RAX has its roots in managed cloud, but they moved away from that. They got into IaaS, but have retrenched. Here's RAX's mapping of AWS to RAX P&S for IaaS [0]. That's a lot. RAX has decided to return to its roots (managed cloud) and seek differentiation because it can't compete on IaaS.[1] That'll be tough.

RAX's going private to shift its P&S mix and turn things around.

edit: I'll also point to jsode's great comment above.

[0] https://support.rackspace.com/how-to/mapping-of-amazon-web-s...

[1] http://www.networkworld.com/article/2461361/iaas/rackspace-b...


Rackspace's IaaS offering was never close to what AWS, Azure or even GCE offer.

It was more similar to DigitalOcean or Vultr, who are not really IaaS but VPS providers. I mean, where are the VPCs? the incredibly redundant load balancing? the VPN gateways, etc?

Disclaimer: It has been 2 years since I evaluated RAX's offerings.


Rackspace offers most of the services Amazon/Google/Microsoft does - but you're right, they did start out as Slicehost which is a Linode competitor (back in what...2009?)


Isn't 'managed cloud' kind of contradictory?

Shouldn't your cloud based application manage itself? That's kind of the point, not having to 'manage' it?


I'm only missing one thing out of your comments -- what will change for someone who spends over $10,000 per month across US, UK and HK on servers and hosting.

Is it time to move forward?? Will my hosting be affected??


If you have a stable codebase and infrastructure you can probably still keep using them, if you rely on their technical services heavily I would start looking around. I expect most of their good people won't be there for much longer. In other words the services they provide you with will likely rapidly degrade.


As someone who's first VPS was from Slicehost: Oh, not this again.


This is the wrong time to be in the datacentre business. Especially one that traditionally provides a high-touch, traditional bare-metal based model.

It probably doesn't make a dent in their revenue, but Xero is just completing their migration from Rackspace to AWS for reasons they don't articulate well.


So what other BIG Cloud Hosting Companies are there left?

Google, Microsoft, Amazon, IBM ( SoftLayer) OVH, AliYun.


Digitalocean, Vultr, Cloudways, Bluehost


none of these are anywhere close to be size of the above.


I wonder if this will mean an influx of capital in the Austin/SA area.


I was wondering this myself.


Is the playbook "Financial engineering, and decrease support for existing customers"? (Financial engineering meaning load up on debt, where interest payments can be written down)

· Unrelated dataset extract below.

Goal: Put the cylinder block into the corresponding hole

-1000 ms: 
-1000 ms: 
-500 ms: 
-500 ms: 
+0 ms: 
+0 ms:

Interesting year so far for PE M&A in SaaS companies

Vista - Cvent $1.65B

Vista - Marketo $1.80B

Vista - Ping $600M

Apollo - Rackspace $4.3B (moreso IaaS)

Thoma Bravo - Qlik $3.0B (debatable SaaS)


Thoma Bravo has then

  * Qlik (BI)
  * Riverbed (APM, app & network analytics)
  * Dynatrace (APM, app & network analytics)
  * Compuware (mainframe maintenance, Dynatrace was a business unit of Compuware)
https://thomabravo.com/portfolio/all/current/

What does Thoma Bravo do with two old-school APM companies that barely provide a modern cloud service, a BI that barely provide a cloud service and a stone age relict? Will the merge the company assets and lay-off some "fat"? Or wait until IBM or Microsoft wants to buy one of their companies?


RIP.

SoftLayer has been growing substantially after the IBM acquisition. This space is pretty interesting.

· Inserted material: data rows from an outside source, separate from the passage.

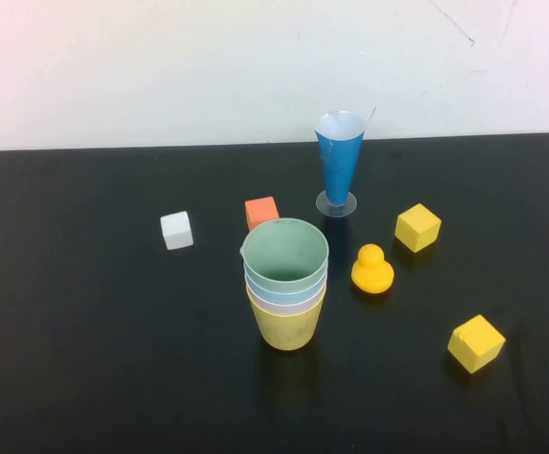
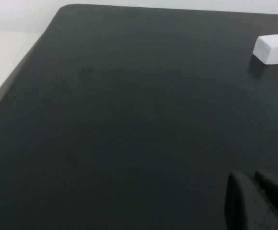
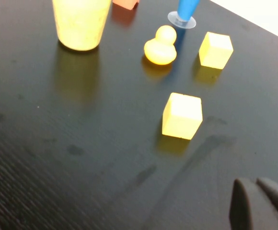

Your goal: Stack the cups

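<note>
The yellow cup [image 1: 287,324] carries the whole nested stack (blue, pink, green cup [image 1: 285,251] uppermost) mid-table beside the duck [image 1: 372,270], while the left gripper [image 2: 256,201] and right gripper [image 3: 260,203] hang back, fingers together; any careless sweep could topple it.

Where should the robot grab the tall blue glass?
Best around the middle of the blue glass, coming from the right side. It stands upright, narrows toward its small clear foot, and looks tippy. The duck and cup stack crowd the front. Both hands, left and right, are shut and far back.
</note>
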`<state>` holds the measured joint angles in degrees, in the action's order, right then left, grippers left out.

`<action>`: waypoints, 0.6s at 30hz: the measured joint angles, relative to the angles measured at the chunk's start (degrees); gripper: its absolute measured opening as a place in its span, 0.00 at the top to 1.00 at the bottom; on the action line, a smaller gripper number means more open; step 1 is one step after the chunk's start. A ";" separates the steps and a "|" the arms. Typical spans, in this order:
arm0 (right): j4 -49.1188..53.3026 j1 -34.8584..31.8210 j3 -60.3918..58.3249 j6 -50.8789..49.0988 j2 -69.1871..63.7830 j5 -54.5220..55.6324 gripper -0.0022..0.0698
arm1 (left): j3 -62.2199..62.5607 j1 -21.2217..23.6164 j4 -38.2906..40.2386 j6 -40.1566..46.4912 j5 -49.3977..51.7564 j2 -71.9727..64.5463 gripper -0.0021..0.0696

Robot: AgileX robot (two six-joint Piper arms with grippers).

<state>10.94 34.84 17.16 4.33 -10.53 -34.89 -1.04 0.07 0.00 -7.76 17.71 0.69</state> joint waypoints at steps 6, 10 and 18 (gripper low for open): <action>0.00 0.00 0.00 0.00 0.00 0.00 0.97 | 0.00 0.00 0.44 2.89 0.00 0.00 0.97; 0.00 0.00 0.00 0.00 0.00 0.00 0.97 | 0.00 0.00 0.44 4.04 0.00 0.00 0.97; 0.00 0.00 0.00 0.00 0.00 0.00 0.97 | 0.00 0.00 0.44 4.26 0.00 0.00 0.97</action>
<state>10.94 34.84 17.16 4.33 -10.53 -34.89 -1.04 0.07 0.44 -3.50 17.71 0.69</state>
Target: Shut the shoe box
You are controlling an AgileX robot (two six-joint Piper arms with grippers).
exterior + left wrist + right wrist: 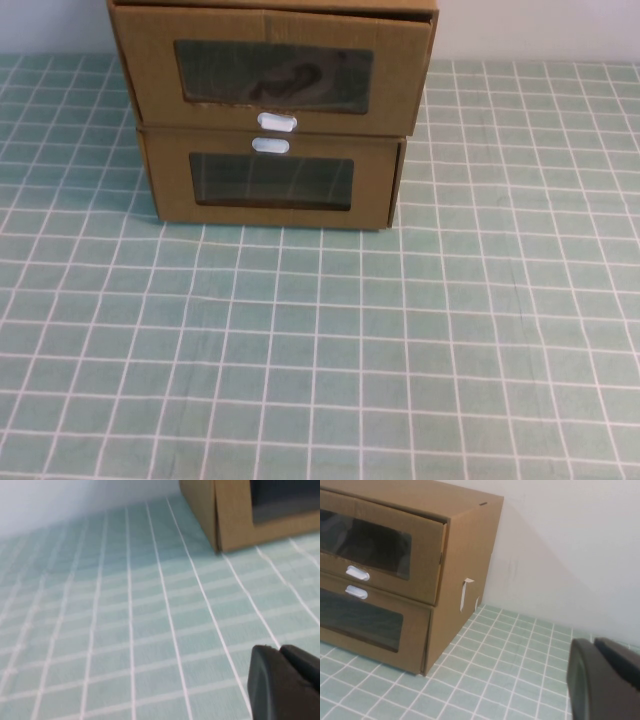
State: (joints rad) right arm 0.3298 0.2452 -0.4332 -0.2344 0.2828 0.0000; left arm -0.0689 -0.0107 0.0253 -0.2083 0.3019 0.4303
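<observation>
Two brown cardboard drawer boxes are standing stacked at the far edge of the green checked tablecloth (320,350), against the white wall (570,545). The shoe box (272,70) is sitting on top, its white pull tab (277,122) below its clear window (274,76); its front panel is jutting slightly forward of the box body, so it is not fully pushed in. The lower box (272,185) is carrying its tab above its window.

The left gripper (285,685) is hanging low over the cloth, with the lower box's corner ahead of it, well apart. The right gripper (605,680) is hovering off to the stack's right side, the shoe box ahead and apart from it. Neither is holding anything; whether their fingers are apart or together cannot be told.
</observation>
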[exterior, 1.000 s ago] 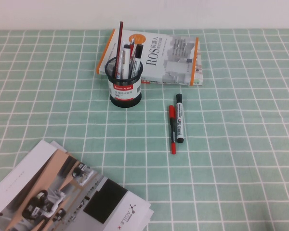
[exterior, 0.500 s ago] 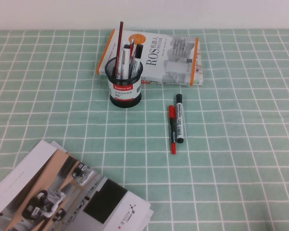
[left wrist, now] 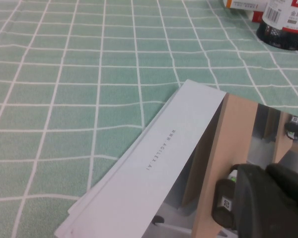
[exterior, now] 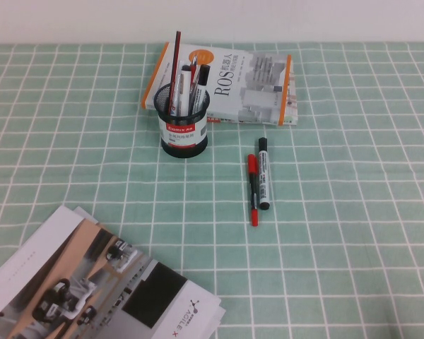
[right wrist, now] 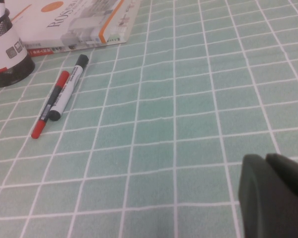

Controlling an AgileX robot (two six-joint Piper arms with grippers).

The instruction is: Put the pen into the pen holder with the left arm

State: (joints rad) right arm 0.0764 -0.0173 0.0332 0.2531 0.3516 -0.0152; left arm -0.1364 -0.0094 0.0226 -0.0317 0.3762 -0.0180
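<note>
The pen [exterior: 175, 67], a thin dark red striped stick, stands upright in the black mesh pen holder [exterior: 185, 123] among other pens, in front of the book. The holder's base also shows in the left wrist view [left wrist: 285, 29] and in the right wrist view [right wrist: 5, 59]. No arm shows in the high view. My left gripper [left wrist: 267, 173] is shut and empty, low over the magazine at the near left. My right gripper [right wrist: 266, 161] is shut and empty, low over the bare cloth at the near right.
A ROS book [exterior: 247, 85] lies behind the holder. A red-capped marker [exterior: 253, 189] and a black-capped white marker [exterior: 263, 173] lie side by side to the right of the holder. An open magazine [exterior: 92, 282] covers the near left corner.
</note>
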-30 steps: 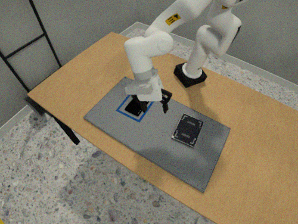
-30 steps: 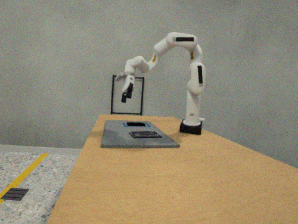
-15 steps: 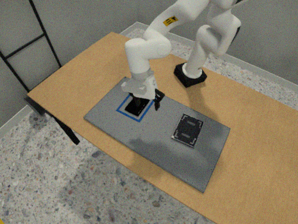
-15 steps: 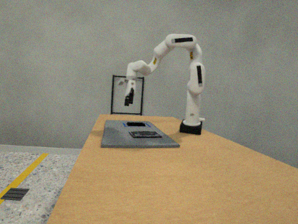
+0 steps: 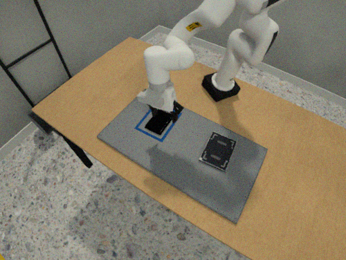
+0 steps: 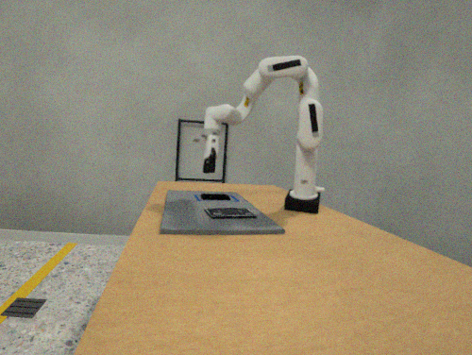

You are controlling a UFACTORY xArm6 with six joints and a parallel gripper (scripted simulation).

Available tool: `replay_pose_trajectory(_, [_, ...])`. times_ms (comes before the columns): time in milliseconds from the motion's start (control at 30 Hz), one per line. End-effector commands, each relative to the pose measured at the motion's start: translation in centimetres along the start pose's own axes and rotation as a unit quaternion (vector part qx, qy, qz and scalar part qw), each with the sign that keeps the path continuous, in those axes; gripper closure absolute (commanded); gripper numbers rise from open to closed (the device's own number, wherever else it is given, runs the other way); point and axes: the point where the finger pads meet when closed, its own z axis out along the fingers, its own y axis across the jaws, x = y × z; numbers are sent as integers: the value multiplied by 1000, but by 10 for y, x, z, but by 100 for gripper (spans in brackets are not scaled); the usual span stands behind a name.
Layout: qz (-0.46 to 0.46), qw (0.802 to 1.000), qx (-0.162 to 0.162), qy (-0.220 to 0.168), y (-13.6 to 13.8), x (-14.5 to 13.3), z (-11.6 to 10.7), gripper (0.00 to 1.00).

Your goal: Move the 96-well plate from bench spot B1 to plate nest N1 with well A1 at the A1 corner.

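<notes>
The black 96-well plate (image 5: 159, 123) lies inside the blue square outline of spot B1 on the grey base board (image 5: 183, 152). It also shows in the exterior view (image 6: 215, 196). My gripper (image 5: 165, 112) is open and empty, pointing down, directly above the plate; in the exterior view the gripper (image 6: 209, 164) hangs clearly above it, not touching. The plate nest N1 (image 5: 218, 151) is a dark pad with white corner locators, to the right on the board, and it is empty; it shows in the exterior view too (image 6: 230, 212). The plate's cut-off corner is too small to tell.
The robot's base (image 5: 221, 86) stands on the wooden table behind the board. A black frame rack (image 5: 31, 59) stands beyond the table's left end. The table edge runs close in front of the board.
</notes>
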Motion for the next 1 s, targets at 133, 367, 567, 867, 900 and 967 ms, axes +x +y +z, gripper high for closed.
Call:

Wonder what this means for mailgun. They have wonderful customer support.


Is it too late to sell it to Yahoo instead?


Are Apollo likely to make money from it?


PE companies usually do. They will just layoff a bunch of people cut salaries and probably saddle it with debt and get as much cash flow they can from the company.


Layoff the people with know-how, but also hire a bunch of salespeople with lucrative commission plans.

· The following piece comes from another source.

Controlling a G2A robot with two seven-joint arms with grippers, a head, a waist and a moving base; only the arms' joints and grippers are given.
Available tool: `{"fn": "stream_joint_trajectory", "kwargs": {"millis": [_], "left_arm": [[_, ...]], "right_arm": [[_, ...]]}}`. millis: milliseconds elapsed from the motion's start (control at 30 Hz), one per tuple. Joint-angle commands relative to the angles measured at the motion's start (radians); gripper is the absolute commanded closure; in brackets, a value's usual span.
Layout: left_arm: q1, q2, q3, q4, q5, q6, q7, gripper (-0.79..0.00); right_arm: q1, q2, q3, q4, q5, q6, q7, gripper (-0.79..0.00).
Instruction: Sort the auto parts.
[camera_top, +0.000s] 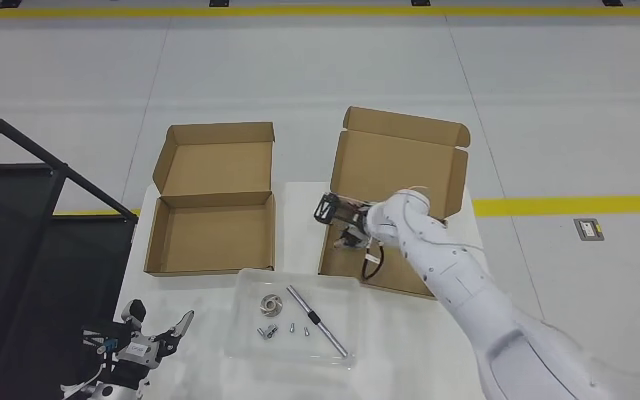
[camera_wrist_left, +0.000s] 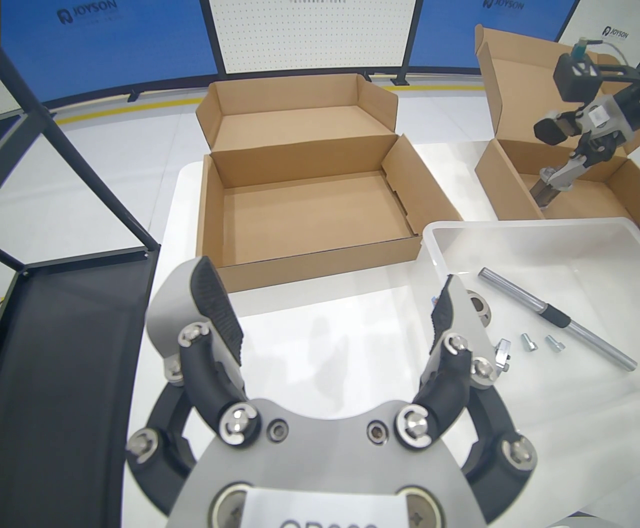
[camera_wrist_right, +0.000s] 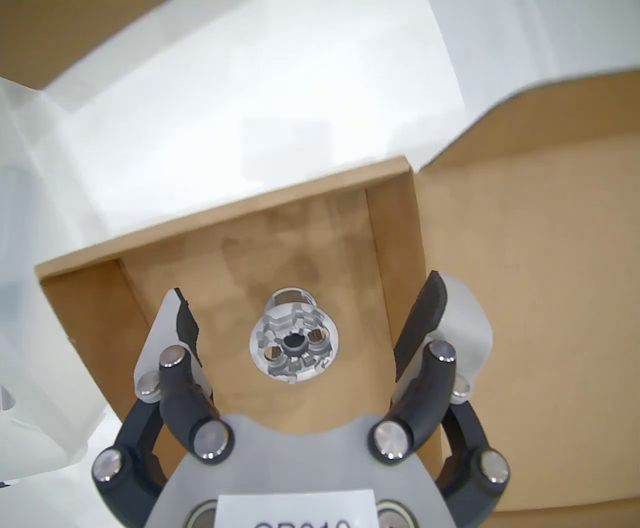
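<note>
Right pincer (camera_wrist_right: 307, 290): released, fingers spread, nothing in its grip. It hung over a near corner of the right box (camera_wrist_right: 525, 300).
Round part (camera_wrist_right: 295, 345): it lay on the box floor straight below that pincer, close to the corner walls. It looked clear of both fingers, so I judged it delivered.
Left pincer (camera_wrist_left: 325, 272): released and empty, low at the near left edge of the surface (camera_top: 300, 215). It sat just beside the black rack (camera_top: 60, 260), with the tray (camera_wrist_left: 525, 225) off to one side.
Left to sort: the tray held a rod (camera_wrist_left: 550, 312), a wheel-shaped part (camera_top: 268, 306), two bolts (camera_wrist_left: 527, 343) and a small nut (camera_wrist_left: 502, 352).
Risk, leaving the box: a spread finger could catch the corner wall on the way up and drag the box, or clip the round part.
Risk, bolts: they lay close together and near the nut. I feared a wide pincer would nudge one aside or pinch two at once.
Risk, rod: it is long and lay slantwise. Gripped off its middle it would likely tip and strike the tray wall.
Risk, tray: it is clear, so its rim was hard for me to judge. A bump could slide it.
In the way: the tray's walls around the parts, and the right box's near wall just beside the tray.
Left box (camera_top: 210, 235): open, bare inside, lid folded back.
</note>
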Motion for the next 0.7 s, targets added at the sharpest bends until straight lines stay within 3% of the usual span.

Primarily this. PE firms tend to do a poor job at putting people in charge who know a company's full stack operations, and tend to underpay new non-sales hires which results in a net loss of talent for the company. Do this too often and you become a stagnant company that can't draw in new customers.


...and that's if things go as planned, where the result will be a smoldering mess of mediocrity.